Drop the images. Copy every line below character for character.

Available data
-----
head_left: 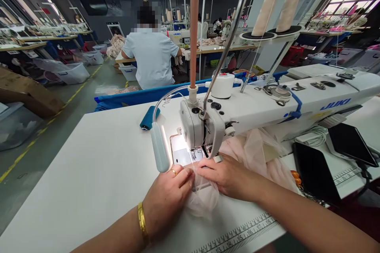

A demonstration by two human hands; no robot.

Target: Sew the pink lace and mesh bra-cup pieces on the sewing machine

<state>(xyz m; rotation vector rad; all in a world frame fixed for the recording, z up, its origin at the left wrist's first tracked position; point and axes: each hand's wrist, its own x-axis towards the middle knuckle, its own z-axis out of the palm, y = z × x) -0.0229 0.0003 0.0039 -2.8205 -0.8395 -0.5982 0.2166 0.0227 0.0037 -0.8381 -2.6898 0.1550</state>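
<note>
Sheer pale pink fabric (pixel 204 201) lies in front of the needle area of a white sewing machine (pixel 196 126). My left hand (pixel 169 189) pinches the near left edge of this fabric, thumb and fingers pressed together. On the other side, my right hand (pixel 228 176) is closed on the fabric just right of the presser foot (pixel 196 153), fingertips close to those of my left hand. More of the same fabric bunches under the machine arm behind my right hand. A lit grey lamp (pixel 160 146) shines on the metal needle plate (pixel 181 155).
A teal thread spool (pixel 150 118) lies on the white table (pixel 89 174). At right are a black phone (pixel 314 170), a dark-screened device (pixel 353 142) and a coiled cable (pixel 311 136). Thread cones (pixel 265 12) stand behind the machine. A co-worker (pixel 152 53) sits ahead, back turned.
</note>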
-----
Problem solution
head_left: 

A demonstration by two human hands; no robot.

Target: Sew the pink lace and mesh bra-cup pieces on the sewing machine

<state>(xyz m; rotation vector rad; all in a world frame fixed for the recording, z up, its origin at the left wrist's first tracked position; point and axes: each hand's wrist, its own x-axis towards the middle knuckle, its own z-axis out of the palm, y = z × x) -0.0229 0.0003 0.0039 -2.8205 -0.8395 -0.5982 0.2166 0.0227 0.0037 -0.8381 -2.6898 0.1550</state>
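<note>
Sheer pale pink fabric (pixel 204 201) lies in front of the needle area of a white sewing machine (pixel 196 126). My left hand (pixel 169 189) pinches the near left edge of this fabric, thumb and fingers pressed together. On the other side, my right hand (pixel 228 176) is closed on the fabric just right of the presser foot (pixel 196 153), fingertips close to those of my left hand. More of the same fabric bunches under the machine arm behind my right hand. A lit grey lamp (pixel 160 146) shines on the metal needle plate (pixel 181 155).
A teal thread spool (pixel 150 118) lies on the white table (pixel 89 174). At right are a black phone (pixel 314 170), a dark-screened device (pixel 353 142) and a coiled cable (pixel 311 136). Thread cones (pixel 265 12) stand behind the machine. A co-worker (pixel 152 53) sits ahead, back turned.
</note>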

That completes the answer, and no more is expected.